4.1.2 Core-shell nanocarriers
Core-shell nanocarriers are nanoscale ordered structures formed by one type of nanomaterial that encapsulates another type of nanomaterial. The structure is relatively stable and is widely used to deliver RNAi. For example, the efficiency of RNAi can be significantly improved by complexing cationic core-shell fluorescent nanoparticle with dsRNA to target the midgut-specific chitinase gene CHT10 of the Ostrinia furnacalis. After 5 days of feeding, the normal development of O. furnacalis larvae was obviously hindered (He et al., 2013). In addition, Zheng et al. (2019) prepared a cationic core-shell fluorescent dendrimer that can deliver the dsRNA of the target gene into the cuticle of Aphis glycines, thereby improving the efficiency of gene silencing and control effect. Core-shell nanocarriers have more superior properties than single nanomaterials, but the high production cost of cationic core-shell fluorescent nanoparticles limits their potential application in the market.
4.1.3 Star polycation
The nanocarrier star polycation (SPc) is a cationic dendrimer that consists of four peripheral amino acid functionalized arms, and the dendrimer can condense random nucleic acids into complexes that are easily taken up through endocytosis (Li et al., 2019; Zheng et al., 2019; Yan et al., 2019). Yan et al. (2019) replaced the fluorescent core to develop an inexpensive nanocarrier (SPc) to decrease its cost. Spraying a formulation of dsRNA/SPc/detergent increased the ability of dsRNA to penetrate the body wall of aphids by more than 3-fold with the help of nanocarrier, and the dsRNA carried by the nanoparticles successfully silenced the expression of target genes, ultimately causing up to 80% of mortality of the aphids. In addition, Sun et al. (2020) used a dsRNA mixture with SPc to target the cytochrome P450 monooxygenase gene CYP15C1, which can significantly increase the mortality of Chilo supperssalis larvae (Sun et al., 2020). Li et al. (2022) constructed an SPc-based gene/drug delivery system for co-delivering hemocytin (hem) dsRNA and botanical pesticide matrine to develop a novel multicomponent nano-pesticide with sequential bioactivity against devastating Myzus persicae.

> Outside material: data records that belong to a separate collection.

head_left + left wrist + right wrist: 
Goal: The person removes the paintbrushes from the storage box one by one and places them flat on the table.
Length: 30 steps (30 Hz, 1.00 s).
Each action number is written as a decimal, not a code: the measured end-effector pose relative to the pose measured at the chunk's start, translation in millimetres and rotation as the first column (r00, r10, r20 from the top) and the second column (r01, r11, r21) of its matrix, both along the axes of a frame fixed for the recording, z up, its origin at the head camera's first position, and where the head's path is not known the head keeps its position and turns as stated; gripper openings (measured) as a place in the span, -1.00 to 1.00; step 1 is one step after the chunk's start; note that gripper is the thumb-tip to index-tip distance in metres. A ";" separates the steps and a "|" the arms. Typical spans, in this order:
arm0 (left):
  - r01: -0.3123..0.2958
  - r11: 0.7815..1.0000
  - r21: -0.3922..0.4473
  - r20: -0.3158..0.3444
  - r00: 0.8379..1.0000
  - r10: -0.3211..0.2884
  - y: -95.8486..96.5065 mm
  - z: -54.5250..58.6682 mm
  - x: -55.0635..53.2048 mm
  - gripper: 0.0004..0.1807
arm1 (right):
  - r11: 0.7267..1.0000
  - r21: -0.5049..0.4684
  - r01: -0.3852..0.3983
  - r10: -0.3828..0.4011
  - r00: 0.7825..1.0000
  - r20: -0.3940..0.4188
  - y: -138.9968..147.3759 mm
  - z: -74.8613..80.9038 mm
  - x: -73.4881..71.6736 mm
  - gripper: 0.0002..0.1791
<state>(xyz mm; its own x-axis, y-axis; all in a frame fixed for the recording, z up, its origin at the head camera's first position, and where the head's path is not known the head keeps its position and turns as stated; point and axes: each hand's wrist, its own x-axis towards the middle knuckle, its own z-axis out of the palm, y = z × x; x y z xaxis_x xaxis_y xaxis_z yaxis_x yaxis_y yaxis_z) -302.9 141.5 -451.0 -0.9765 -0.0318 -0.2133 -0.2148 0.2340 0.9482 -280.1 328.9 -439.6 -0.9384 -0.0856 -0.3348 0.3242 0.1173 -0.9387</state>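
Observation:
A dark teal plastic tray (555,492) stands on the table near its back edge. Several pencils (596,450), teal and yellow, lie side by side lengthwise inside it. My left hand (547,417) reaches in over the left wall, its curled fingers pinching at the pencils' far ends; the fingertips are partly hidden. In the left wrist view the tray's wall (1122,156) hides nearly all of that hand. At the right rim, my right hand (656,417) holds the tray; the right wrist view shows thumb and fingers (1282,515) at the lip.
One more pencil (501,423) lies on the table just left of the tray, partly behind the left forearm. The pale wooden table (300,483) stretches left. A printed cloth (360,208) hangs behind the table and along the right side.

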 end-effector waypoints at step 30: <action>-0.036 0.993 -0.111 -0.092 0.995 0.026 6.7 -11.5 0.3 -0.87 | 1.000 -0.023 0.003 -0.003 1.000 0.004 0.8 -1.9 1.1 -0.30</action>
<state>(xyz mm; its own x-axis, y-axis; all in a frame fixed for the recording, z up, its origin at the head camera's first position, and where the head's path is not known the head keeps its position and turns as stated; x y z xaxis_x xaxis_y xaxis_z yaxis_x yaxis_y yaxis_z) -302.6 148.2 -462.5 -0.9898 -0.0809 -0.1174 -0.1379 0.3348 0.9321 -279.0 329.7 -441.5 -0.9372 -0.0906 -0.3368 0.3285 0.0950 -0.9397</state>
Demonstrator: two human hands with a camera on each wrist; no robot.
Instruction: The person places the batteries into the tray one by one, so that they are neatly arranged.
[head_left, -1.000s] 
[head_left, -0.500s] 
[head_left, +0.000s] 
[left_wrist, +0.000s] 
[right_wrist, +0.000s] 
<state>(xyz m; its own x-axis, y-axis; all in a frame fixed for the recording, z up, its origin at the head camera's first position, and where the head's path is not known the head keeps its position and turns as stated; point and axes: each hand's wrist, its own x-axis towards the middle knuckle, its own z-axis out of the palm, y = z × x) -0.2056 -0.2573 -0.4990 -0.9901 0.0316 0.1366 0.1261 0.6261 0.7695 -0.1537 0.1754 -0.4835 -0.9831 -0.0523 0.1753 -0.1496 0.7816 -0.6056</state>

The multicomponent nano-pesticide successfully overcame the problems of short duration of RNA pesticides and slow effect of plant-based pesticides, and the ability to control this insect in the field increased by more than 90%. This shows that star-shaped cationic polymers can increase the stability of dsRNA and affect the retention time of dsRNA activity in the environment (Whitfield et al., 2018). Compared with dendrimers, SPc are simpler to synthesize, and their multi-arm structures are more easily modified. Currently, the cost of raw materials to construct SPc has been reduced further, and it has better prospects for application in the market (Li et al., 2019).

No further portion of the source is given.